Weighted N-gram Keyword Extractor

API Overview

Our RESTful API allows you to integrate advanced N-gram keyword extraction directly into your applications. Built with performance and flexibility in mind, you can analyze text, extract meaningful keywords, and gain valuable insights programmatically.

Simple Integration

RESTful endpoints with JSON responses make integration straightforward in any language.

Highly Configurable

Customize extraction with the same powerful settings available in our web interface.

Real-time Processing

Fast response times even for large text documents with optimized processing.

API Versions

Version	Status	Base URL	Released
v2 (Current)	Stable	`https://api.ngrams.org/v2/`	April 2025
v1	Deprecated	`https://api.ngrams.org/v1/`	June 2024

V1 will be sunset on December 31, 2025. We recommend migrating to v2 as soon as possible.

Authentication

All API requests require authentication using an API key.
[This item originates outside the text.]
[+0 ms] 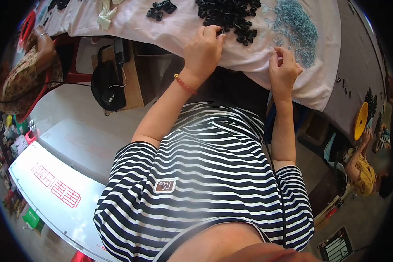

You can obtain an API key from your dashboard after signing up for an account.

API Key Authentication

Pass your API key in the request header:

HTTP Header

X-API-Key: your_api_key_here

Example Request with Authentication

cURL

curl -X POST "https://api.ngrams.org/v2/extract" \
-H "X-API-Key: your_api_key_here" \
-H "Content-Type: application/json" \
-d '{
  "text": "Natural language processing is a subfield of linguistics, computer science, and artificial intelligence.",
  "n_gram_size": 2,
  "max_results": 10
}'

Security Best Practices

Keep your API key secure and never expose it in client-side code
Rotate your API key periodically through your dashboard
Set up IP restrictions for your API key in the dashboard settings

Rate Limits

To ensure fair usage and system stability, the API enforces rate limits based on your subscription plan.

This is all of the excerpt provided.